• _Exercise brief_
Copy word for word, please, the lines of the entries below running from the one containing "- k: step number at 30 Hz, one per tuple" to the one containing "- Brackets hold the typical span", both ends included.

(Saved entries)
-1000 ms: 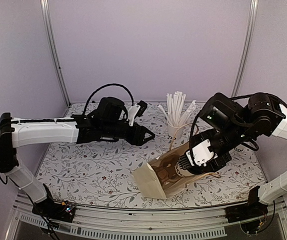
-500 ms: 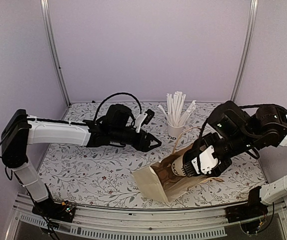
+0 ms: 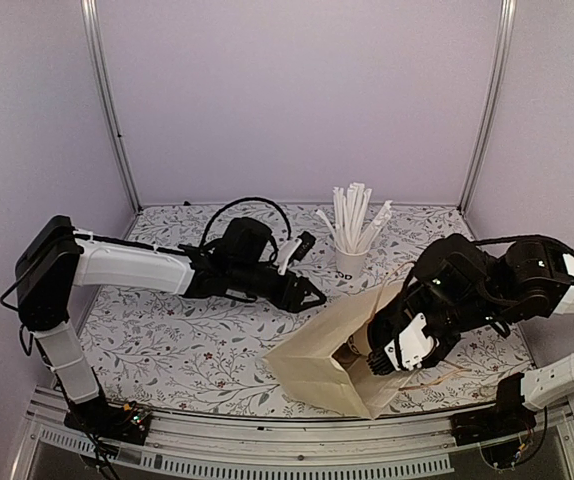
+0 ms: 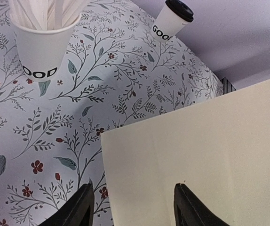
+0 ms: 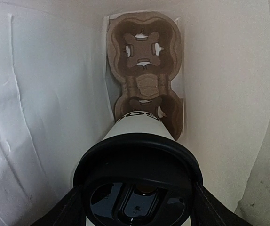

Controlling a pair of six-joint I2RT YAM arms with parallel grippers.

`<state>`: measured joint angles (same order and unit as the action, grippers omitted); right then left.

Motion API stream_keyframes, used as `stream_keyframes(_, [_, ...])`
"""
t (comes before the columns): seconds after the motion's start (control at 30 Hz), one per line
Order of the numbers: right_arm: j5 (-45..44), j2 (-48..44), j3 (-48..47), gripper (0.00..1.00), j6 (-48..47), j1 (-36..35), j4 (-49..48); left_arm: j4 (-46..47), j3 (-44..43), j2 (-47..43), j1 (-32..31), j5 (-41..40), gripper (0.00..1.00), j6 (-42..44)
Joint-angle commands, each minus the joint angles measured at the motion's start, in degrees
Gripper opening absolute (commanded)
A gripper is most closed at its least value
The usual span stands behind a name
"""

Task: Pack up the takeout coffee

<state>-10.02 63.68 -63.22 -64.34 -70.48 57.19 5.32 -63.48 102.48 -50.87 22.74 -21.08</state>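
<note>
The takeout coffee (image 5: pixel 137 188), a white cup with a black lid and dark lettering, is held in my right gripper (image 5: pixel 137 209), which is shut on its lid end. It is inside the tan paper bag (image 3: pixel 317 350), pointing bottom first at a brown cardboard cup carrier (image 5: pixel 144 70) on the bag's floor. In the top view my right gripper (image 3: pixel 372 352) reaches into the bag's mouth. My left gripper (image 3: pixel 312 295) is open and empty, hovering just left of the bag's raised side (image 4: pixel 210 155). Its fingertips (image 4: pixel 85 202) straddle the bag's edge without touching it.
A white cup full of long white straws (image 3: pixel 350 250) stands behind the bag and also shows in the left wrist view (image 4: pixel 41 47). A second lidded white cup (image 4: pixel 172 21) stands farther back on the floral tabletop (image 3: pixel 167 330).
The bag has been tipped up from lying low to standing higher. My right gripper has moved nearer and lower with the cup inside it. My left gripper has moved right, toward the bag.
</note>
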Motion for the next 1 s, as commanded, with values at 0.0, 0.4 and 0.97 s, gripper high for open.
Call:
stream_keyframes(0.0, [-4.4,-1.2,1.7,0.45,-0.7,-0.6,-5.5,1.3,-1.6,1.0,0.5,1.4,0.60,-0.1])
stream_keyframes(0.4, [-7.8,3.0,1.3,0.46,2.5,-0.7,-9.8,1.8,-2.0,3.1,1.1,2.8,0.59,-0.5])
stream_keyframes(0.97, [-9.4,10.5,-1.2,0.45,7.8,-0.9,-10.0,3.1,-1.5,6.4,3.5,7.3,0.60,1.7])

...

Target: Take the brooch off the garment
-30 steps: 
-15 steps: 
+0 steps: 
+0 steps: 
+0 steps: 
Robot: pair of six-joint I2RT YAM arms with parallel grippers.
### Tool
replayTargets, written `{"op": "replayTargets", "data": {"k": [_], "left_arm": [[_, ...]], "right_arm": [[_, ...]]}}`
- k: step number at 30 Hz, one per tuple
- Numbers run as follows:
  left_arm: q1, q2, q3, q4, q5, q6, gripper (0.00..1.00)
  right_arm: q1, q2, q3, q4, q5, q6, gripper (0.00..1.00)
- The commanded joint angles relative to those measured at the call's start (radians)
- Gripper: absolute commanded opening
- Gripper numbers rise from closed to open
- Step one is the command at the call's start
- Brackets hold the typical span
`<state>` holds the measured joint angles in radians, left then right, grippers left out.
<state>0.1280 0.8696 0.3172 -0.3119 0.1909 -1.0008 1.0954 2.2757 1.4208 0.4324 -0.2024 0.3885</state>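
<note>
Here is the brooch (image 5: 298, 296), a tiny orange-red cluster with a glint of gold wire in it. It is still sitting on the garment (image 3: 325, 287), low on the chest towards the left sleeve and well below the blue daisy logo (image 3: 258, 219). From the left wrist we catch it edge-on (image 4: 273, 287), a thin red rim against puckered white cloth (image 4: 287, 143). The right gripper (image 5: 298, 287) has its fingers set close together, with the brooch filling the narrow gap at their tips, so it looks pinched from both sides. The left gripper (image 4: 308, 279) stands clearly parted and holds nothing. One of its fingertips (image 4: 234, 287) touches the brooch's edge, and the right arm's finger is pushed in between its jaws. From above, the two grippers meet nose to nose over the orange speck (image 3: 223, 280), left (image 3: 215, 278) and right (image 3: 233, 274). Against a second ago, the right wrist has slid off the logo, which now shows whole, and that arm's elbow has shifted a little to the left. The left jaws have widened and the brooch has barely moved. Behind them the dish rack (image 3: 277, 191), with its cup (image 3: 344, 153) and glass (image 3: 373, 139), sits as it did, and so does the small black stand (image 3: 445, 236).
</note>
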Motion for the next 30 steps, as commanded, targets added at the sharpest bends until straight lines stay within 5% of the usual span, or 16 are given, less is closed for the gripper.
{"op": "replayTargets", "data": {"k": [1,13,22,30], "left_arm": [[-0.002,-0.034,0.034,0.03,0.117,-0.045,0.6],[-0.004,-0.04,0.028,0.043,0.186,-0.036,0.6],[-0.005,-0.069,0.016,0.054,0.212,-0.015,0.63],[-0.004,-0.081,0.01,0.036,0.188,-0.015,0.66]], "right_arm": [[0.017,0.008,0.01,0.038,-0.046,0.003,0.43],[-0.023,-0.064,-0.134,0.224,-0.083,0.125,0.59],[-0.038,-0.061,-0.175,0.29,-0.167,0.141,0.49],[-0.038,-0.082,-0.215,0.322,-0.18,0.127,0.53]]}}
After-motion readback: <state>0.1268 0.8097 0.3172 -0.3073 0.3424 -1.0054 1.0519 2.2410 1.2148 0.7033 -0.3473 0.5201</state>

• _Response to this exercise_
- k: step number at 30 Hz, one per tuple
- Numbers run as follows:
  left_arm: q1, q2, q3, q4, q5, q6, gripper (0.00..1.00)
  right_arm: q1, q2, q3, q4, q5, q6, gripper (0.00..1.00)
- The commanded joint angles relative to those measured at the call's start (radians)
- Gripper: absolute commanded opening
- Gripper numbers rise from closed to open
- Step one is the command at the call's start
- Brackets hold the typical span

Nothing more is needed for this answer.